I am slightly musing aloud here really but welcome any words of wisdom.
DS is in Y5, so our thoughts are inevitably turning towards secondary school applications.
We live in a town where people tend to go to their catchment secondary - in fact admissions criteria mean it would be nigh on impossible for us to get into any other state secondary in our town (excluding the 2 "failing" schools, which are the wrong end of town for us anyway).
Our catchment secondary is best described as "bog standard" - it has a very mixed intake and I've heard both good and bad things about it from parents with children there. Most seem to think it is "perfectly fine" without raving about it (though tbh that is a description also levelled at the DC's current junior school which has been - "perfectly fine"!). It is a fairly modern school and does have (to my mind anyway) amazing facilities. Anyway, DH and I had also just assumed that DS (along with 95% of his current school) would go there.
However, I'm starting to worry (and I accept that this is largely due to influences from my extended family) that this is too passive a decision.
We live on the edge of a grammar area so there are some parents angling for grammar places (many of whom will have put their children into private junior or have been heavily tutoring) - I had discounted this as it would mean an hour on the bus, early starts and long days for DS (plus he obviously may not get in!). Or we could move but that feels like big step, mean longer commute for me and disruption for DC.

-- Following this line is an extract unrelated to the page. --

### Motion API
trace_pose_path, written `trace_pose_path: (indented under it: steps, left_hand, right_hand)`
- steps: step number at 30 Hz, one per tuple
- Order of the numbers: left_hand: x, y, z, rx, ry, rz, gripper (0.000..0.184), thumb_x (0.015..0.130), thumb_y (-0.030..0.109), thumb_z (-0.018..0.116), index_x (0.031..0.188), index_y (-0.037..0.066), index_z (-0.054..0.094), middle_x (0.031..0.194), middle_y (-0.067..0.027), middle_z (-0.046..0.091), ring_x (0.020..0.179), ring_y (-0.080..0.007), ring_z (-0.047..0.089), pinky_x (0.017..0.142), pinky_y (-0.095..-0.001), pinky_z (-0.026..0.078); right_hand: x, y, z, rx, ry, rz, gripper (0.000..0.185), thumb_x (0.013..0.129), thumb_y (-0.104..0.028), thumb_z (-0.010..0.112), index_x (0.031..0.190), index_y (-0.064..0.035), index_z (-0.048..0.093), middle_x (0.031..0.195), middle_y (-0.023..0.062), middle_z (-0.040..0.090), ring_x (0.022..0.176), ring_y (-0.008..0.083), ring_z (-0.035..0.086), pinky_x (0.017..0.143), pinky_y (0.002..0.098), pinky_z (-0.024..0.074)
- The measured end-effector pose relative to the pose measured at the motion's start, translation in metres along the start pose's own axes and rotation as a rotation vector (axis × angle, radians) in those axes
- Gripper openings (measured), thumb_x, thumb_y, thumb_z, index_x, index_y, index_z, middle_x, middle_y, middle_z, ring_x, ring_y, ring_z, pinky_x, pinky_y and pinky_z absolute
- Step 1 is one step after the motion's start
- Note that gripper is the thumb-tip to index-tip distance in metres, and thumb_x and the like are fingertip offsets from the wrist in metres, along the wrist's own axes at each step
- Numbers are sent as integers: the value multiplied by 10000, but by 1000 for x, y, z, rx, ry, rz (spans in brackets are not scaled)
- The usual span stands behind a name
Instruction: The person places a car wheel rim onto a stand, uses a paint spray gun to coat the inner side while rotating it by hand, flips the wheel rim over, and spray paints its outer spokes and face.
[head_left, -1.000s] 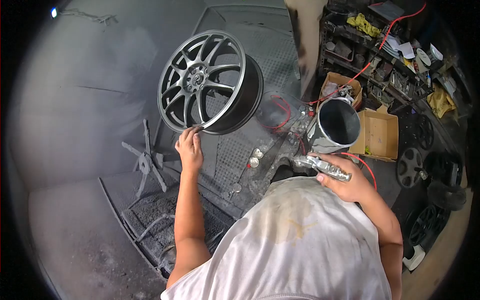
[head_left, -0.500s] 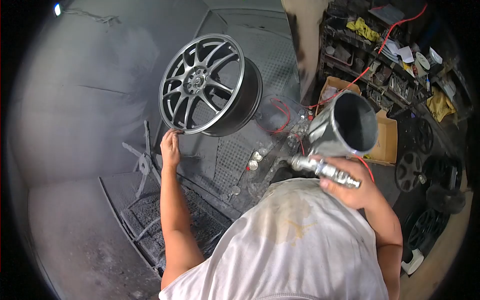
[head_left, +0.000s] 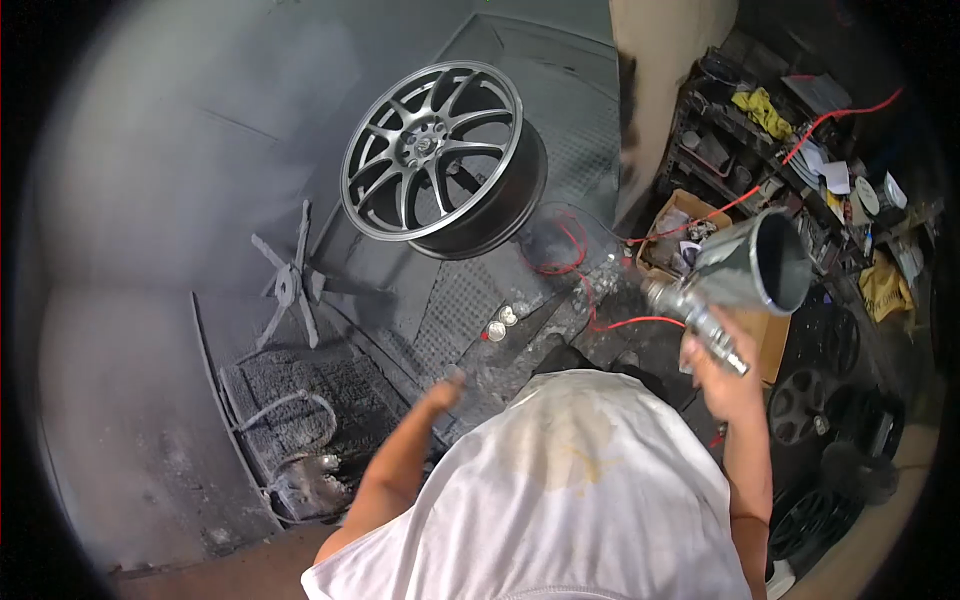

My extended family are very pro-private education and my brother's children go to a private school. I hear a lot about how wonderful the school is (and a lot of criticism - both unspoken and thinly hidden- about how state schools evidently aren't). However, again the private school would mean an hour on a bus (and he might not get in). We fall into the "we could just about afford it if we drove a battered old car and had no holidays" camp, but our jobs are both uncertain, plus we would definitely both have to work full time to afford it (and I was rather thinking that my going part time to be about more would be more beneficial).
DS is above average ability but not stellar (his predicted levels for the end of Year 5 are 5c in maths and reading and 4b in writing). He has a tendency to do the bare minimum and I do wonder if a more academic environment might push him more.
But basically, I am starting to dither under pressure that the results at the bog-standard comp (looking only at high achievers) are not a patch on those at the grammar or private school and would I be letting my DC down by simply taking the passive option?